What the exercise asks:
From the listing below, copy only the lines from the line that contains "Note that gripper" to the line that contains "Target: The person", counting those two lines as part of the copy.

━━ Excerpted data

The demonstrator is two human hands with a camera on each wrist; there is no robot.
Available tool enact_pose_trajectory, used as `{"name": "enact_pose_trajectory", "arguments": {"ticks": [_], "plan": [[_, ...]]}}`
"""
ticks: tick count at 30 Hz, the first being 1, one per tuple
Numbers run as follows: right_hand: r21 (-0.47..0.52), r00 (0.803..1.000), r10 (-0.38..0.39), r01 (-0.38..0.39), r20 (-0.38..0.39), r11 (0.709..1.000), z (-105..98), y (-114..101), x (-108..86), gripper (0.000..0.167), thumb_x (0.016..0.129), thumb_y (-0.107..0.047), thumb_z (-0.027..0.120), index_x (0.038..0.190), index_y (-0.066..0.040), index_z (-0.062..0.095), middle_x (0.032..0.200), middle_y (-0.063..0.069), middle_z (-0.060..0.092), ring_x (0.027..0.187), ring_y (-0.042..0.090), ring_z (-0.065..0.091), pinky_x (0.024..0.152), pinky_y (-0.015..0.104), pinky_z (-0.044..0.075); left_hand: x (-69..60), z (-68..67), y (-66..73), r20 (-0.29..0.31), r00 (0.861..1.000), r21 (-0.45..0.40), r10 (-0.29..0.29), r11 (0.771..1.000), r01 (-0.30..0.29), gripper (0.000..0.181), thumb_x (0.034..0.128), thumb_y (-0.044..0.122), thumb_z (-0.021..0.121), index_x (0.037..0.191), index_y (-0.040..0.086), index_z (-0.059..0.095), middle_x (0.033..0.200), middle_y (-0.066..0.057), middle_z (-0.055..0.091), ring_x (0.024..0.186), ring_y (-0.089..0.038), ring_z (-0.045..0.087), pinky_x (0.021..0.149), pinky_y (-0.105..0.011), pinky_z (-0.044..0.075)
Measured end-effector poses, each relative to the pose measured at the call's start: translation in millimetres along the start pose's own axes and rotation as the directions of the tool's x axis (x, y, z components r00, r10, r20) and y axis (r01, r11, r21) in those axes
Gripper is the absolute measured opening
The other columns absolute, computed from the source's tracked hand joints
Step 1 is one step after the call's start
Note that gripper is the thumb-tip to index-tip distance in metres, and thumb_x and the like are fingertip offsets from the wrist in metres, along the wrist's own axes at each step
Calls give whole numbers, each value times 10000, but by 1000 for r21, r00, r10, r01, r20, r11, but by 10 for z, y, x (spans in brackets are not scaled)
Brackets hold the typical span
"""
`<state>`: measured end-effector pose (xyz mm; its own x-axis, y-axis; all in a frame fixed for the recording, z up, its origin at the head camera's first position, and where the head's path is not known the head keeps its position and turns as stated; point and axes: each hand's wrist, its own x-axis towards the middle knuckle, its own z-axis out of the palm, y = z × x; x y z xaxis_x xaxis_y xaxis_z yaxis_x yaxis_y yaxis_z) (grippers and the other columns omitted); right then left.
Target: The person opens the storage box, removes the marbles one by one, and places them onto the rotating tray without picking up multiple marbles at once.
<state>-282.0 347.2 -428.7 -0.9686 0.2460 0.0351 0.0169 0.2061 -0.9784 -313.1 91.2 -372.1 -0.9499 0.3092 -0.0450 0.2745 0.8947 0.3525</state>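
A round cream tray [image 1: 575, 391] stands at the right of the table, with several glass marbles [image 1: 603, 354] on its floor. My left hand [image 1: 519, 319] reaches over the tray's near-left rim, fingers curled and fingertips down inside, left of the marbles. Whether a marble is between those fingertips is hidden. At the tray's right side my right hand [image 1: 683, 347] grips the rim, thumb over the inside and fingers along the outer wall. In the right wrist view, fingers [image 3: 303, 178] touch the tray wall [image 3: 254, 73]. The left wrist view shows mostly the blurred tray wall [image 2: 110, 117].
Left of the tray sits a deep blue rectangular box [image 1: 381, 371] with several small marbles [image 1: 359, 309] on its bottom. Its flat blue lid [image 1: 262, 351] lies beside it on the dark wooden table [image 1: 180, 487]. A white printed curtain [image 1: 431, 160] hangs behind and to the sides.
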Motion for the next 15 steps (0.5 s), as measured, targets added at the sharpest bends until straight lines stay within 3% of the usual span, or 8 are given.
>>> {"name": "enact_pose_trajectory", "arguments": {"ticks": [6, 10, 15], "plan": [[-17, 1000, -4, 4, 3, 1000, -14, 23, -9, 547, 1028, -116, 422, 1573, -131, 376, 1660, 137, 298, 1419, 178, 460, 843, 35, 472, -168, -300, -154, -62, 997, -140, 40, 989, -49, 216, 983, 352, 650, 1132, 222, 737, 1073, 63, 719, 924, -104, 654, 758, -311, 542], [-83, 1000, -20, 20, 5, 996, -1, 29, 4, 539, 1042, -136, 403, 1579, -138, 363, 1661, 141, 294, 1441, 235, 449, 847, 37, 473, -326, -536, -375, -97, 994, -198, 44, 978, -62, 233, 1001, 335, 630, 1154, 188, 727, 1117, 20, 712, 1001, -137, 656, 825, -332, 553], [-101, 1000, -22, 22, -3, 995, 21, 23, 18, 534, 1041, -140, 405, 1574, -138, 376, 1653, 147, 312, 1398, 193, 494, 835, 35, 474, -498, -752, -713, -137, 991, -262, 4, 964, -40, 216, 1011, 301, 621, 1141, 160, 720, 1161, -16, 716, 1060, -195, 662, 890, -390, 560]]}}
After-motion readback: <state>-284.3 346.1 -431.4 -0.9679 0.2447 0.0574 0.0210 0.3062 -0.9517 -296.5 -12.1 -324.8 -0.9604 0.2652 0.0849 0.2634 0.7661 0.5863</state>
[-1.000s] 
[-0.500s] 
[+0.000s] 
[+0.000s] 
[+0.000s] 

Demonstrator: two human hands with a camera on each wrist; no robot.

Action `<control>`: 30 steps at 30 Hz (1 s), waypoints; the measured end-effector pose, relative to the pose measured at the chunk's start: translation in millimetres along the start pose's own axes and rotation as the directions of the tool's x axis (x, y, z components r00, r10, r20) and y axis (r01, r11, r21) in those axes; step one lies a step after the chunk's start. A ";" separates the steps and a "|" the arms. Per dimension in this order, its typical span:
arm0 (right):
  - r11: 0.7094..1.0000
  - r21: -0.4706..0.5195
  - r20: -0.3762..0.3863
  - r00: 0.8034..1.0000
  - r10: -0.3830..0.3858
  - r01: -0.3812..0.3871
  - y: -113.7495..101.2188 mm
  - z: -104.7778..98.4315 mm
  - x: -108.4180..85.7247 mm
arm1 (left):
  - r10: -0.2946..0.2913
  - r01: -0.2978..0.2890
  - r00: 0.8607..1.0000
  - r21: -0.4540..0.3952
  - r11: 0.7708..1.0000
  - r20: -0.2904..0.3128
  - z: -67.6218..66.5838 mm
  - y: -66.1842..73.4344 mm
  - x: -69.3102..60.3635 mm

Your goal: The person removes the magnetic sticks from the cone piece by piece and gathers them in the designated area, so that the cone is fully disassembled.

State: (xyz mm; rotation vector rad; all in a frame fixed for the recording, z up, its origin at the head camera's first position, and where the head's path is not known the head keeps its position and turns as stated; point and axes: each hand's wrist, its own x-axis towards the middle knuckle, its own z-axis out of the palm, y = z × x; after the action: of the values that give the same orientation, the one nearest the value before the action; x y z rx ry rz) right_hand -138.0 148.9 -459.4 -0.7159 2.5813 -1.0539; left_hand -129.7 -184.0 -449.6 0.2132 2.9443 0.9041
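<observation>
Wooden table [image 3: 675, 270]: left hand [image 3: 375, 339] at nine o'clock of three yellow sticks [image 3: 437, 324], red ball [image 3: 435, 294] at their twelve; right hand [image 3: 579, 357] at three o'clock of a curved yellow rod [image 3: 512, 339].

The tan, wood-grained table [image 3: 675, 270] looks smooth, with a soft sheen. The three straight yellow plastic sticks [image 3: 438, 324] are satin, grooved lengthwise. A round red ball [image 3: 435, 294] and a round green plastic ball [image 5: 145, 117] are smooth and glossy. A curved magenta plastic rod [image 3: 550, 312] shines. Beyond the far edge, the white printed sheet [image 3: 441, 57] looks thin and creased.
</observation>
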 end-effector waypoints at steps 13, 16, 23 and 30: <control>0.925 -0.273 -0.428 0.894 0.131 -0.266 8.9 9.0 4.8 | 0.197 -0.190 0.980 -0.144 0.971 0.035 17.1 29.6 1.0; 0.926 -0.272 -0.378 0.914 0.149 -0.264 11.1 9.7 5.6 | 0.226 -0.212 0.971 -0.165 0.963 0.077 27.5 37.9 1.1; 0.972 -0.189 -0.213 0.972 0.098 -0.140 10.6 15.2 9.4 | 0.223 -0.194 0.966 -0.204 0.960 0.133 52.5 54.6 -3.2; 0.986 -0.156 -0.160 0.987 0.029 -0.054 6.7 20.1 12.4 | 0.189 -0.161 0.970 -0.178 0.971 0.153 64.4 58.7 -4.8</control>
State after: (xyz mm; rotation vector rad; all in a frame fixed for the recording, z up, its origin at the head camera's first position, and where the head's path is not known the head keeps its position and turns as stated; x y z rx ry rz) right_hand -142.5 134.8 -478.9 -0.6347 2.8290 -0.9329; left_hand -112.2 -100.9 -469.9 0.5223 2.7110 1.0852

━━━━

Output of the exercise:
Note that gripper is the thumb-tip to index-tip distance in metres, and thumb_x and the like are fingertip offsets from the wrist in metres, along the wrist's own axes at each step
Calls give whole numbers, each value times 10000, but by 1000 for r21, r00, r10, r01, r20, r11, but by 10 for z, y, x (spans in brackets are not scaled)
Brackets hold the typical span
"""
`<state>`: measured end-effector pose (xyz mm; its own x-axis, y-axis; all in a frame fixed for the recording, z up, its origin at the head camera's first position, and where the head's path is not known the head keeps its position and turns as stated; point and axes: each hand's wrist, its own x-axis towards the middle knuckle, its own z-axis out of the palm, y = z × x; x y z xaxis_x xaxis_y xaxis_z yaxis_x yaxis_y yaxis_z) (grippers and the other columns omitted); right then left.
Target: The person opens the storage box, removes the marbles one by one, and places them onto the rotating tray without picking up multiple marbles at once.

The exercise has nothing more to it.